▸ **TASK DIRECTIONS**:
Please restate every record below word for word.

-- RECORDS FOR THIS EXERCISE follows --

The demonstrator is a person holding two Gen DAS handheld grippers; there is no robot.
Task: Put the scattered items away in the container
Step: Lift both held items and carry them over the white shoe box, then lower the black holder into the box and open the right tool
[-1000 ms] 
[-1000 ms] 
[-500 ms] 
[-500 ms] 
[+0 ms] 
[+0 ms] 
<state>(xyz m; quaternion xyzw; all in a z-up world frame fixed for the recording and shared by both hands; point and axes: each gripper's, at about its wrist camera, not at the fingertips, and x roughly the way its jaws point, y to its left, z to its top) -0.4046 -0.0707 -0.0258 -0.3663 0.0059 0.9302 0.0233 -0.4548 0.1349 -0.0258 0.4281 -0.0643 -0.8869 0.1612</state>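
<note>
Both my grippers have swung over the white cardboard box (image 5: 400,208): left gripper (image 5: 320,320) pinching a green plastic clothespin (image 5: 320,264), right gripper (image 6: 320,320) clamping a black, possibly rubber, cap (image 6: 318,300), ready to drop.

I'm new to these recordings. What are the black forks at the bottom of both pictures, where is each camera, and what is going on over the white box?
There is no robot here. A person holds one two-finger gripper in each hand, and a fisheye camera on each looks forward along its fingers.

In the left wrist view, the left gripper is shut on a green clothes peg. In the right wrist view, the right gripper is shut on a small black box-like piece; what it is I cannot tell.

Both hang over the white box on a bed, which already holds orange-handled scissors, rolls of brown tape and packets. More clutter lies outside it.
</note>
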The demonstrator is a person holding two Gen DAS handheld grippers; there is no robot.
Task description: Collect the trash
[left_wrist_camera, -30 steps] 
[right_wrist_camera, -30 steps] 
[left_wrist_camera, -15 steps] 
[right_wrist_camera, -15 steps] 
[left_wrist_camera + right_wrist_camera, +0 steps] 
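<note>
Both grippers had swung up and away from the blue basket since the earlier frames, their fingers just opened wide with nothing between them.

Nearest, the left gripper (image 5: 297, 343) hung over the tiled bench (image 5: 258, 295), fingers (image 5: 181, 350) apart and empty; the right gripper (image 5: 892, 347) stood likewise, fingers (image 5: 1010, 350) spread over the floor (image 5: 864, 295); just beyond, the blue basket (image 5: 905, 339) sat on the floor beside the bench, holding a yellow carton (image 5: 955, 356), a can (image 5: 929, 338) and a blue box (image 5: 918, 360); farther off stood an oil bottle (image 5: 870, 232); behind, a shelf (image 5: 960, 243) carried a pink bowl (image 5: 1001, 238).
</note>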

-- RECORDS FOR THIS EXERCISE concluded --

▸ **RESULT OF THIS TASK**:
The demonstrator is a person holding two Gen DAS handheld grippers; there is no robot.
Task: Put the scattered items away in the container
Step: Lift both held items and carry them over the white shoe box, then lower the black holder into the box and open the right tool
[-1000 ms] 
[-1000 ms] 
[-500 ms] 
[-500 ms] 
[+0 ms] 
[+0 ms] 
<state>(xyz m; quaternion xyzw; all in a z-up world frame fixed for the recording and shared by both hands; point and axes: each gripper's, at about its wrist camera, not at the fingertips, and x roughly the way its jaws point, y to its left, z to its top) -0.4046 -0.0707 -0.0258 -0.3663 0.0059 0.9302 0.0233 -0.4548 0.1349 -0.0258 0.4281 -0.0643 -0.8869 0.1612</state>
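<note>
Both my grippers have swung over the white cardboard box (image 5: 400,208): left gripper (image 5: 320,320) pinching a green plastic clothespin (image 5: 320,264), right gripper (image 6: 320,320) clamping a black, possibly rubber, cap (image 6: 318,300), ready to drop.

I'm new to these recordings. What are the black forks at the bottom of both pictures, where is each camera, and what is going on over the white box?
There is no robot here. A person holds one two-finger gripper in each hand, and a fisheye camera on each looks forward along its fingers.

In the left wrist view, the left gripper is shut on a green clothes peg. In the right wrist view, the right gripper is shut on a small black box-like piece; what it is I cannot tell.

Both hang over the white box on a bed, which already holds orange-handled scissors, rolls of brown tape and packets. More clutter lies outside it.
</note>
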The demonstrator is a person holding two Gen DAS handheld grippers; there is no robot.
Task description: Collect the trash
[left_wrist_camera, -30 steps] 
[right_wrist_camera, -30 steps] 
[left_wrist_camera, -15 steps] 
[right_wrist_camera, -15 steps] 
[left_wrist_camera + right_wrist_camera, +0 steps] 
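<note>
Both grippers had swung up and away from the blue basket since the earlier frames, their fingers just opened wide with nothing between them.

Nearest, the left gripper (image 5: 297, 343) hung over the tiled bench (image 5: 258, 295), fingers (image 5: 181, 350) apart and empty; the right gripper (image 5: 892, 347) stood likewise, fingers (image 5: 1010, 350) spread over the floor (image 5: 864, 295); just beyond, the blue basket (image 5: 905, 339) sat on the floor beside the bench, holding a yellow carton (image 5: 955, 356), a can (image 5: 929, 338) and a blue box (image 5: 918, 360); farther off stood an oil bottle (image 5: 870, 232); behind, a shelf (image 5: 960, 243) carried a pink bowl (image 5: 1001, 238).
</note>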

The exercise contains nothing more.